=== HOW TO COMPLETE THIS TASK ===
Transcribe the listing below in its entirety, exactly.

=== DATA BLOCK ===
=======

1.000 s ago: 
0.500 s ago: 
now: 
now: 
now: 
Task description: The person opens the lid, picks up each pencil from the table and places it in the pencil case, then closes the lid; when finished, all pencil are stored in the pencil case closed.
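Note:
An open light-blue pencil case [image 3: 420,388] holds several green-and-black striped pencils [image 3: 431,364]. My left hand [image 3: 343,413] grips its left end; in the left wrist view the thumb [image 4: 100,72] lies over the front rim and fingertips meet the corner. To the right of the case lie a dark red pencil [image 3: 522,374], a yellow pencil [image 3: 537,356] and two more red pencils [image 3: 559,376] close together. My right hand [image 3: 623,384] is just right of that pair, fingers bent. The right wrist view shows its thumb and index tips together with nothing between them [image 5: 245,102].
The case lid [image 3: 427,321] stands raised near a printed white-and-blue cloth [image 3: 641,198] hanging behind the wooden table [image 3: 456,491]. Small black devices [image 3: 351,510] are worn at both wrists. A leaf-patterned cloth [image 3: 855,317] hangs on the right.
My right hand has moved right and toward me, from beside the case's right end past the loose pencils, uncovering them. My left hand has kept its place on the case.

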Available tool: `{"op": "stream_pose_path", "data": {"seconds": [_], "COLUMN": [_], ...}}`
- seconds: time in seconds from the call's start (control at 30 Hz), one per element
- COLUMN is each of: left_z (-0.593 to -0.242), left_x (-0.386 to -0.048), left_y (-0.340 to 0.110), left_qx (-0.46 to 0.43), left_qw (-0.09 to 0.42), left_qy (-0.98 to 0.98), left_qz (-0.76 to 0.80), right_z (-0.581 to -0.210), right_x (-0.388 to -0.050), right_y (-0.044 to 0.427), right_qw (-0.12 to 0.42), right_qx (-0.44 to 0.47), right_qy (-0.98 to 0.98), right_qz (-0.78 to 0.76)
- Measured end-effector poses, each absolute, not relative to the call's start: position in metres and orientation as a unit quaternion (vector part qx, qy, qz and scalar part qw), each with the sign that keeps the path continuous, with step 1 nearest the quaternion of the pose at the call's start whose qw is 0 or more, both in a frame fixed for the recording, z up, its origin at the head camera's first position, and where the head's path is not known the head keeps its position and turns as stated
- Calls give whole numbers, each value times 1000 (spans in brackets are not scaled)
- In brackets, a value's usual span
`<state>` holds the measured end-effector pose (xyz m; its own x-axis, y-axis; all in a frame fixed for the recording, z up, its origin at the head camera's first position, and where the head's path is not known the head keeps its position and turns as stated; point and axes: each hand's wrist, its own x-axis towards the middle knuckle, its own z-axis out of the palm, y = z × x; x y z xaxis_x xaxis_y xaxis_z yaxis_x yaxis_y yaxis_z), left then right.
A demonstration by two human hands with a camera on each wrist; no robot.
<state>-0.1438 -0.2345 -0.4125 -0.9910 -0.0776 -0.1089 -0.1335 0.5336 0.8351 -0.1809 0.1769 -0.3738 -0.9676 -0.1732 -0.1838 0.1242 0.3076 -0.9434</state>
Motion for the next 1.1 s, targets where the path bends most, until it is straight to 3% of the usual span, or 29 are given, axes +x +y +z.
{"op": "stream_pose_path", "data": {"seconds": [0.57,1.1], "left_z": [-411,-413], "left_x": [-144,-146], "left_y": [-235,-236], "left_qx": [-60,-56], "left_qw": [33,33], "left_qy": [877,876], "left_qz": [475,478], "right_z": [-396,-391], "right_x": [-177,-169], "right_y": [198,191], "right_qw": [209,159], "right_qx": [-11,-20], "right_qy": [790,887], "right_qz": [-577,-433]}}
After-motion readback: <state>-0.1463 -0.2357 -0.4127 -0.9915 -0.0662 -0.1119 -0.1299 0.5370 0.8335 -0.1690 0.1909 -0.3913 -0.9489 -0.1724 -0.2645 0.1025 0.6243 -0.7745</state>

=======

=== RESULT OF THE EXERCISE ===
1.000 s ago: 
0.500 s ago: 
now: 
now: 
now: 
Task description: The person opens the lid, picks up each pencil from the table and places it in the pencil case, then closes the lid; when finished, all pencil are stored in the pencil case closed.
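Note:
An open light-blue pencil case [image 3: 420,388] holds several green-and-black striped pencils [image 3: 431,364]. My left hand [image 3: 343,413] grips its left end; in the left wrist view the thumb [image 4: 100,72] lies over the front rim and fingertips meet the corner. To the right of the case lie a dark red pencil [image 3: 522,374], a yellow pencil [image 3: 537,356] and two more red pencils [image 3: 559,376] close together. My right hand [image 3: 623,384] is just right of that pair, fingers bent. The right wrist view shows its thumb and index tips together with nothing between them [image 5: 245,102].
The case lid [image 3: 427,321] stands raised near a printed white-and-blue cloth [image 3: 641,198] hanging behind the wooden table [image 3: 456,491]. Small black devices [image 3: 351,510] are worn at both wrists. A leaf-patterned cloth [image 3: 855,317] hangs on the right.
My right hand has moved right and toward me, from beside the case's right end past the loose pencils, uncovering them. My left hand has kept its place on the case.
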
Available tool: `{"op": "stream_pose_path", "data": {"seconds": [_], "COLUMN": [_], ...}}`
- seconds: time in seconds from the call's start (control at 30 Hz), one per element
- COLUMN is each of: left_z (-0.593 to -0.242), left_x (-0.386 to -0.048), left_y (-0.340 to 0.110), left_qx (-0.46 to 0.43), left_qw (-0.09 to 0.42), left_qy (-0.98 to 0.98), left_qz (-0.76 to 0.80), right_z (-0.581 to -0.210), right_x (-0.388 to -0.050), right_y (-0.044 to 0.427), right_qw (-0.12 to 0.42), right_qx (-0.44 to 0.47), right_qy (-0.98 to 0.98), right_qz (-0.78 to 0.76)
- Measured end-effector poses, each absolute, not relative to the call's start: position in metres and orientation as a unit quaternion (vector part qx, qy, qz and scalar part qw), each with the sign that keeps the path continuous, with step 1 nearest the quaternion of the pose at the call's start whose qw is 0 or more, both in a frame fixed for the recording, z up, its origin at the head camera's first position, and where the head's path is not known the head keeps its position and turns as stated
- Calls give whole numbers, each value times 1000 (spans in brackets are not scaled)
- In brackets, a value's usual span
`<state>` holds the measured end-effector pose (xyz m; its own x-axis, y-axis; all in a frame fixed for the recording, z up, its origin at the head camera's first position, and where the head's path is not known the head keeps its position and turns as stated; point and axes: each hand's wrist, its own x-axis towards the middle knuckle, its own z-axis out of the palm, y = z × x; x y z xaxis_x xaxis_y xaxis_z yaxis_x yaxis_y yaxis_z), left then right.
A demonstration by two human hands with a camera on each wrist; no robot.
<state>-0.1438 -0.2345 -0.4125 -0.9910 -0.0776 -0.1089 -0.1335 0.5336 0.8351 -0.1809 0.1769 -0.3738 -0.9676 -0.1732 -0.1838 0.1242 0.3076 -0.9434</state>
Motion for the next 1.1 s, targets where the path bends most, until it is straight to 3% of the usual span, or 29 are given, axes +x +y +z.
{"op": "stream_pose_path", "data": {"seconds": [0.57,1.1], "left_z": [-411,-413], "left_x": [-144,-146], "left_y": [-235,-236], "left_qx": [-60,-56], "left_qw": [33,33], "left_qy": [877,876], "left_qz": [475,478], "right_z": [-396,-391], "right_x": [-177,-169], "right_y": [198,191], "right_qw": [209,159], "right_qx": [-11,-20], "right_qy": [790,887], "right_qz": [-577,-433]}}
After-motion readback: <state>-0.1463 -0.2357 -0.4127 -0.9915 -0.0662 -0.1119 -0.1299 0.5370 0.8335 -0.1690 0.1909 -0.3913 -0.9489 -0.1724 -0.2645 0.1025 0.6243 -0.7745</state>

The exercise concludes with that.